2015 - Slipknot - Skeptic/The Devil In I
Album: .5: The Gray Chapter

Brother, I waited six long years between All Hope Is Gone and The Gray Chapter. It honestly felt longer because All Hope Is Gone was easily the weakest of Slipknot's records, even if it did spawn a hit like "Psychosocial".  It was basically half of an album, falling to pieces early and never really recovering.  With Paul Gray passing in 2010, Joey Jordison taking off for his own projects in '13, and Corey and Jim making big $$ with Stone Sour, I figured that Slipknot was essentially done. They had a good run; 3 blistering albums plus their demo EP and the better parts of their 4th record. Happy to be proved wrong, news started percolating in 2014 that there was NEW Slipknot with two new members.

Unfortunately, the band decided that the first single they'd release would be "The Negative One", which is a solid song but was not a good precursor for what they were about to unleash. A few weeks later "The Devil In I" dropped, and the band laid waste to any preconceived notions that they might have gone soft or were just writing Stone Sour knockoffs. While "The Devil" was the first song to really concuss me, it was "Skeptic" that really hit me in the nards. A tribute to their late bassist that was equal parts heavy and heinous. I'm glad this record was made, because it perfectly re-asserts Slipknot's dominance on the world of metal.



2016 - POP ETC - What Am I Becoming?
Album: Souvenir

See now, here's an interesting one. Every other artist leading up to this song at #3 had either been on the countdown previously or were featured again later. Most of them are bands that I really like, love, or for a while had good feelings for (ahem, Matt and Kim). And that's not to say that POP ETC won't have another hit on the countdown in the future, but in listening to Souvenir you could tell that the band caught their lightning in a bottle for one song and tried to build a record around it. It's not a failing for the group; plenty of bands only ever have one worthwhile song, and no amount of record labels or money can change the fact that sometimes you're just a really good one hit wonder. Again, it's not fair to say that after just 2 years, but I really didn't feel anything else coming from this group.

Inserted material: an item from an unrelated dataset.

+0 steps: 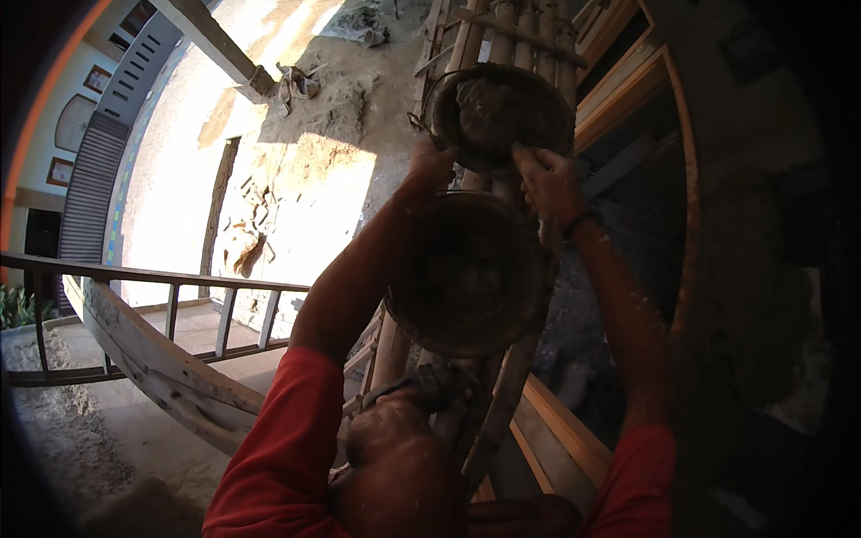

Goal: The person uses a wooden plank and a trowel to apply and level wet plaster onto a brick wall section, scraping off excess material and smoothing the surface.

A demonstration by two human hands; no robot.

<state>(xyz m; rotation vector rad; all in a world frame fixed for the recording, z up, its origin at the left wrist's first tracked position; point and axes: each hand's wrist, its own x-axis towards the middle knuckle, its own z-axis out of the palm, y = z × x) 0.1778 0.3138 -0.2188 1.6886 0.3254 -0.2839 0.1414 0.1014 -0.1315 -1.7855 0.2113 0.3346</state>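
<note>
In front of me a dark round bucket (554, 97) stands on a bamboo scaffold, with a lump of greyish wet mortar (491, 108) inside. My left hand (433, 165) is closed at its near left edge, fingers partly in shadow. My right hand (547, 182) pinches the near right part of the rim, thumb and fingers together. Nearer to me, between my forearms, sits a second dark bucket (466, 278). Its inside is shaded, and no heap shows in it. Neither hand touches this nearer bucket.
Bamboo poles (392, 350) form the narrow platform under my bent leg and sandalled foot (421, 387). A ladder (170, 309) and a curved-looking plank (170, 377) lie left. Orange-brown wooden frames (686, 161) stand right. Sand and rubble (332, 112) cover the ground below.
</note>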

However, the line "I couldn't smell the smoke, and now I watch the flames" really rocked me around in 2016. "What Am I Becoming?" is a great song for someone as self-destructive as me; almost like a softer Slipknot. Ha! What a bizarre comparison. I got nothing else on this one.


2017 - The Naked and Famous - Higher
Album: Simple Forms

 If memory serves, I was listening to this record before I pulled out the Christmas music, and I must've played "Higher" a dozen times in a two day span. In spite of The Naked and Famous just missing on their previous record, they sat at the top of the chart throughout 2017, battling with #2 before #1 exploded past the two of them. #3 is quite a respectable spot, and it's worth every little bit of its ranking. "Better believe the sea of changes, and put these battered bones to rest. Nothing invisible or nameless, leave no reason to confess", that was the lyric of the year for me. There's just something about Alisa Xayalith's voice that hits me in the right spot.